YOUR GOAL: Report how many lines in the records carry the string "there", and give no further text.

BEGIN THE DATA

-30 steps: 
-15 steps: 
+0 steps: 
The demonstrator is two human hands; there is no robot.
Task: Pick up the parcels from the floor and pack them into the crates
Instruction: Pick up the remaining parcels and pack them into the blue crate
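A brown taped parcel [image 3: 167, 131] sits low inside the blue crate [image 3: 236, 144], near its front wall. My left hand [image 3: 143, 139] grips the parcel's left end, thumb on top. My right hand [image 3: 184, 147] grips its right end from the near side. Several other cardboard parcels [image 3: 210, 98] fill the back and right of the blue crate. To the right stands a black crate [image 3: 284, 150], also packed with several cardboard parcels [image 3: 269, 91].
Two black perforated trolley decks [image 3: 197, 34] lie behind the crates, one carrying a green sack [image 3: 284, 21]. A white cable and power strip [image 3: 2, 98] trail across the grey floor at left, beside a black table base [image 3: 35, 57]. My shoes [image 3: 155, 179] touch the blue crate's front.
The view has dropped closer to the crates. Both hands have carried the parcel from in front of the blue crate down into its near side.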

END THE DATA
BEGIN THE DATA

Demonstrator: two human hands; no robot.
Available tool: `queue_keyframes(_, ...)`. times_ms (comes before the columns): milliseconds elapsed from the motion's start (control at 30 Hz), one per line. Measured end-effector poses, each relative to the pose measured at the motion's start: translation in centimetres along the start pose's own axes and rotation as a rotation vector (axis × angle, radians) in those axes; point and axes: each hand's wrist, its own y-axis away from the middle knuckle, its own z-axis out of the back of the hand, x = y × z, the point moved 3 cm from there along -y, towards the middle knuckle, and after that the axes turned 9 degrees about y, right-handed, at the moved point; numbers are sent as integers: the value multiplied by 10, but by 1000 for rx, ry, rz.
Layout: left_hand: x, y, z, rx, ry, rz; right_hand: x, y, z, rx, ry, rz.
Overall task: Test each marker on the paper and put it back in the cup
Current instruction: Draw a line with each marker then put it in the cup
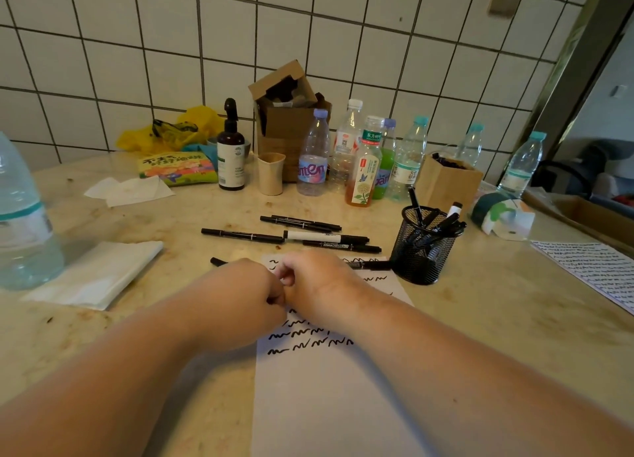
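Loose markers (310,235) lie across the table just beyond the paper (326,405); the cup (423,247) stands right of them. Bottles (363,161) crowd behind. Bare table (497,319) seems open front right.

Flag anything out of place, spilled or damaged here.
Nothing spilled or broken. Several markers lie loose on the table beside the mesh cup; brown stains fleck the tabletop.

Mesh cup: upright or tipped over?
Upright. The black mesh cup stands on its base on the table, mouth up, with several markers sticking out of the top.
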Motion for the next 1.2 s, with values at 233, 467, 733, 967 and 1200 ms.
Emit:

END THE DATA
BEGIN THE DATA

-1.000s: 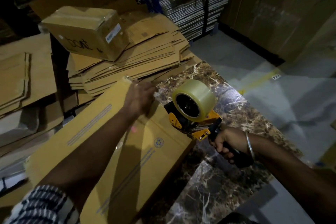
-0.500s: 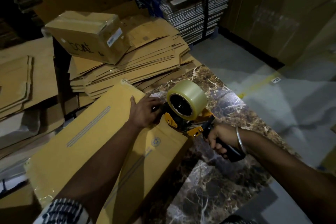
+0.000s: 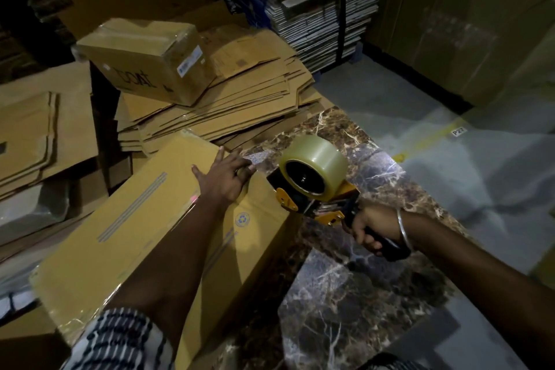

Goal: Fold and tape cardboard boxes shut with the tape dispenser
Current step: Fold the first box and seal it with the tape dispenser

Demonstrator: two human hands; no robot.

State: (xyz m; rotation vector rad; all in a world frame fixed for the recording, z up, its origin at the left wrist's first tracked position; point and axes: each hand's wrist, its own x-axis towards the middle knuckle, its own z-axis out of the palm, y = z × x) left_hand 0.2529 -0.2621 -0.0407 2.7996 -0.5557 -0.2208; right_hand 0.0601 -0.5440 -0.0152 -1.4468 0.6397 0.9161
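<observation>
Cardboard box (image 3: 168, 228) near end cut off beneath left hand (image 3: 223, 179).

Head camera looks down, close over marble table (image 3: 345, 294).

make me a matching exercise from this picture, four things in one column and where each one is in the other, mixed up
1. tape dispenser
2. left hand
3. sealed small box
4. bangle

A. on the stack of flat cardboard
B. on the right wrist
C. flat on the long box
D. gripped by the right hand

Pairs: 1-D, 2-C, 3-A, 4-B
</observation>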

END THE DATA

EXPECTED ANSWER: 2